Loosening restrictions on land while tightening them on the water sparked considerable discussion at the Tisbury board of selectman meeting on Tuesday.

Sixteen proposed harbor regulations restricting when, where and how boats operate in Vineyard Haven harbor were debated during the public hearing.

A regulation stating “all commercial ferries shall operate within hours compliant to noise regulations” drew pointed comments from selectman Tristan Israel on the Steamship Authority’s adherence to harbor restrictions.

“I give them a B-plus in showing respect for the regulations for our town,” he said. “I won’t give them an A.”

Another regulation is designed to establish emission standards for the waterfront area. “No odor or smoke deemed offensive shall be allowed,” the regulation states.

Harbor master Jay Wilbur suggested that state emission standards could be the model for those on the waterfront, although the actual regulations should be more strict.

One proposal is to enforce headway speed and no wake inside a line from the Eastville jetty to the navigational market nun six, and another would create a designated anchorage off the causeway inside a line between the Eastville jetty and Packer’s wharf.

Added was a regulation to ban the discharge of treated or untreated sewage into the harbor. Previously, treated sewage was considered safe for dumping but selectman Thomas Pachico explained the treating process and why he added the regulation to the list.

“They grind it up, electrocute it, chlorinate it, and dump it into the harbor,” he said. “I don’t want to swim in it.”

Two regulations regarding storage were also included on the list. This winter, dinghy storage on Tisbury beaches is prohibited and storage on a mooring will only be permitted with the harbor master’s permission.

Tisbury resident Richard Alcott called the storage regulations “well needed.”

“Owen Park is quickly becoming a boat yard,” Mr. Alcott said. “We’re getting less and less beach and more and more boats.”

A final draft of the proposed harbor regulations will be presented June 13.

Generating further discussion and support from selectmen was an affordable housing initiative introduced by David Vigneault.

The plan proposes the creation of five buildable lots for year-round Islanders who are currently priced out of the market.

“We all have been doing the summer-winter shuffle,” Mr. Vigneault said. “This is a non-buildable lot and we can make it five buildable lots.”

The lots would be created by purchasing and then dividing a property on Edgartown Road that boarders Winyah Lane into five lots.

The property, once used as a grazing pasture, is owned by the Duart family, and is deemed unbuildable because the property has only 30 of the 50 feet of frontage needed for building.

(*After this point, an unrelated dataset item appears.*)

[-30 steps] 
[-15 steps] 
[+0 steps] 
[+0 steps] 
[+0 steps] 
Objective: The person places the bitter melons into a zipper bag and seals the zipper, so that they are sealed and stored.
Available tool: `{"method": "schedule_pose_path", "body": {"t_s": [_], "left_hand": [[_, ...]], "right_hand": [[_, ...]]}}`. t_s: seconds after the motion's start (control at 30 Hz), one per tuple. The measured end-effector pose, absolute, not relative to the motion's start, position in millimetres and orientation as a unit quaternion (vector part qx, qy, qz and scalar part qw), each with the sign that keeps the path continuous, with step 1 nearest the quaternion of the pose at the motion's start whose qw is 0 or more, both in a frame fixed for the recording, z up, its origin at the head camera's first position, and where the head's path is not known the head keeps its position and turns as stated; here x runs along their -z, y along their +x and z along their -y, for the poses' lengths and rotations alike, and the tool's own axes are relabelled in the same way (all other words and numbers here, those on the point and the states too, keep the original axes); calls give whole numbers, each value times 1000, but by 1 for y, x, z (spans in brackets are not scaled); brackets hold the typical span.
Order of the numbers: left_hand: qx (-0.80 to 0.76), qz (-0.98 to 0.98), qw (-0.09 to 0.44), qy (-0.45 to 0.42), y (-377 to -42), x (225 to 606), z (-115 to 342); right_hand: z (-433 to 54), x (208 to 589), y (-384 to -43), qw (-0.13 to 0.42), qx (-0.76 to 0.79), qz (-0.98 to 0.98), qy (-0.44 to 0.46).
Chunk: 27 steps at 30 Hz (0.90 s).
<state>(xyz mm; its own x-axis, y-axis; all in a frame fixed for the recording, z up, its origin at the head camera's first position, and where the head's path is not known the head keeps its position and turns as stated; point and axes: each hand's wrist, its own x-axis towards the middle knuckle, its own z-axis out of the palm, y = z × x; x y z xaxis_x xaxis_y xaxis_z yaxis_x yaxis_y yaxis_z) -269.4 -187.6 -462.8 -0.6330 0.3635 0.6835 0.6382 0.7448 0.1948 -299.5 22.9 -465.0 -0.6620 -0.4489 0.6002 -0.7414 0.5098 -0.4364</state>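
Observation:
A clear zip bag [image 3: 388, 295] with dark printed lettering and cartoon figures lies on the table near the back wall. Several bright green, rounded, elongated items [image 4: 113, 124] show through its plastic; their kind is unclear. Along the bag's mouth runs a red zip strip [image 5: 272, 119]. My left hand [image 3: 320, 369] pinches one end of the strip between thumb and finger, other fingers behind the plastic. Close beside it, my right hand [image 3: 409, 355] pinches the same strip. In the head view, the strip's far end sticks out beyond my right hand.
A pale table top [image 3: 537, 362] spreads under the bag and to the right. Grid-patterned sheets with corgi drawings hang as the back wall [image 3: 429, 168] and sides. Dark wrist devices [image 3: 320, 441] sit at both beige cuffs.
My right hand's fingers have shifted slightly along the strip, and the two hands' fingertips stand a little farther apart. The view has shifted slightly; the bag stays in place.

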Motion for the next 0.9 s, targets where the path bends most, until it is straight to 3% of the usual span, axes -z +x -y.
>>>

Those interested in building and living on the Duart property would need the town’s permission, as each of the properties would have less than the minimum frontage.

The plan would also enact housing restrictions on the properties, so that they stay affordable for future generations.

“Sitting right here now, I think [the plan] is inventive, creative, I wish you all luck and go for it,” Mr. Israel said.

The issue of handicapped access in the Annex building, where many public meetings are held in Tisbury, was raised by the Cape Organization for Rights of the Disabled (CORD).

As of now there is handicapped access to the building, but not to the bathrooms inside. Money has been appropriated for a plan to change the interior layout and do minor renovations to the building, as well as modify bathrooms to fit the needs of the handicapped, but the plan has not been finalized.

“Until such a time as that’s done, I think they need to hold these public meetings in an accessible location,” said Gary Fauteux, CORD member and a resident of Hillside Village.

Mr. Israel then made a motion that public hearings be held outside the Annex building until renovations are complete. The motion was seconded by Mr. Pachico.

Revisiting what Mr. Israel called the biggest concern on the Island, a list of citizens who will be asked to join an affordable housing committee was released during the administrative session of the meeting.

If they accept the positions, Walter Collin, Margaret Curtain, Richard McElhinney, David Ferraguzzi and Barbara Silvia will be members until June 30, 2001.